Avec seulement 100 bouteilles disponibles dans le monde à 37 000 £ chacune, le 51 représente une exclusivité importante. Comment équilibrez-vous la création de produits pour les collectionneurs tout en restant fidèle à la vision fondatrice de «le whisky le plus élégant du monde»?
«Nos fondateurs ont décidé de créer le whisky le plus élégant du monde. Ironiquement, au tour du 20ème Century, leur monde était celui du mélange et le whisky qu’ils ont fait n’aurait jamais atteint l’âge des fûts que nous gardons aujourd’hui. Pourtant, sans le savoir, ils ont créé les fondements d’un esprit qui non seulement résiste au vieillissement prolongé – il excelle avec. Plus un whisky vieillit, moins il y en a – et c’est la combinaison de rareté et de qualité qui entraîne l’exclusivité des whiskies comme le 51.
« Que cela se réserve ces whiskies pour les« collectionneurs »est un débat en soi – le défi implicite du 51 est de l’ouvrir, littéralement, et de profiter du dram. Quoi qu’il en soit, la libération de très rares vieux whiskies ne se sent pas comme une contradiction de la vision de notre fondateur;
Le concept de transformation de l’emballage cassé en art de Kintsugi crée une expérience complète qui s’étend au-delà de la consommation. Qu’est-ce qui a inspiré cette approche créative circulaire?
«Dans l’ensemble, Kintsugi, l’art japonais de réparer la poterie cassée avec du métal précieux, reflète magnifiquement la philosophie de la fabrication de whisky – embrassant l’imperfection tout en recherchant une beauté raffinée. Pour le 51, réassemblant les morceaux cassés de la colonne en un vase est significatif à plusieurs niveaux. À son cœur, c’est un symbole de transcendance – en trouvant une beauté dans la rupture – un NOI de NOJ Pressions inimaginables pour faire naître la distillerie.

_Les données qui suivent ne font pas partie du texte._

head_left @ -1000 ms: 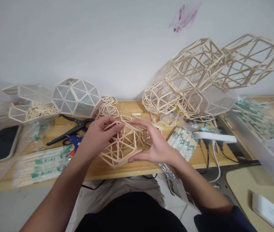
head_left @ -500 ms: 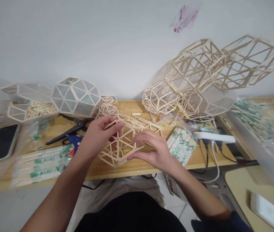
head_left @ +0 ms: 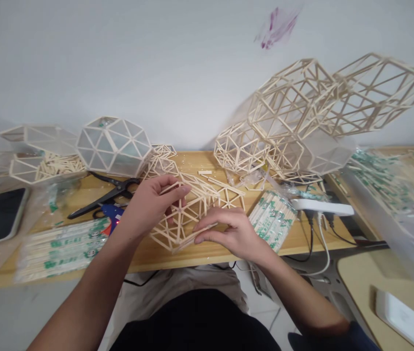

«C’est aussi une manifestation abstraite des orchidées sauvages, les fissures dorées uniques à l’individu« gardien »qui se sont engagées à récupérer leur whisky. Et, enfin, c’est un objet de souvenir – un navire pour porter l’histoire de votre propre rencontre du 51, longtemps après le départ du whisky.»
Laura Rampling, votre maître fabricant de whisky, parle de moments «Lorsque la patience, la nature et l’artisanat s’alignent parfaitement». Comment traduisez-vous ces principes de fabrication de Whisky dans votre stratégie créative pour la marque?
«Les paroles de Laura pourraient bien s’appliquer à la stratégie créative de la marque ainsi que du whisky. L’établissement de la direction créative de toute marque prend du temps, et les Glenrothes prendront tout le temps dont il a besoin. La nature continue d’être notre muse, et la mise à nu sur notre whisky reste une partie cruciale de la tâche créative. L’intégrité de l’artisanat – et, tout aussi important, est-ce que cela idées – est la colle qui lie tout ensemble… avec du whisky au cœur. Toujours. »
L’industrie du whisky a toujours été assez traditionnelle. Quels défis créatifs avez-vous rencontrés lors de l’introduction de concepts comme l’emballage destructible du 51 sur le marché?
«La présentation du whisky dans une bouteille est excellente. Tout écart par rapport à cela est une tentative d’évoluer, d’élever ou de prolonger l’expérience, que ce soit admis ou non. Et c’est génial aussi, surtout lorsque les whiskies ont souvent de belles et complexes d’histoires à raconter. Traditionnellement, ces tentatives ont pris la forme de plus grandes et plus élaborées de boîtes. L’emballage destructible de l’emballage de la 51 est simplement une autre tentative dans un nouveau Guise – pour évoluer et étendre le whiskey. Façon de rencontrer l’histoire du 51 au-delà du verre et encourage ceux qui possèdent le whisky à goûter le beau liquide.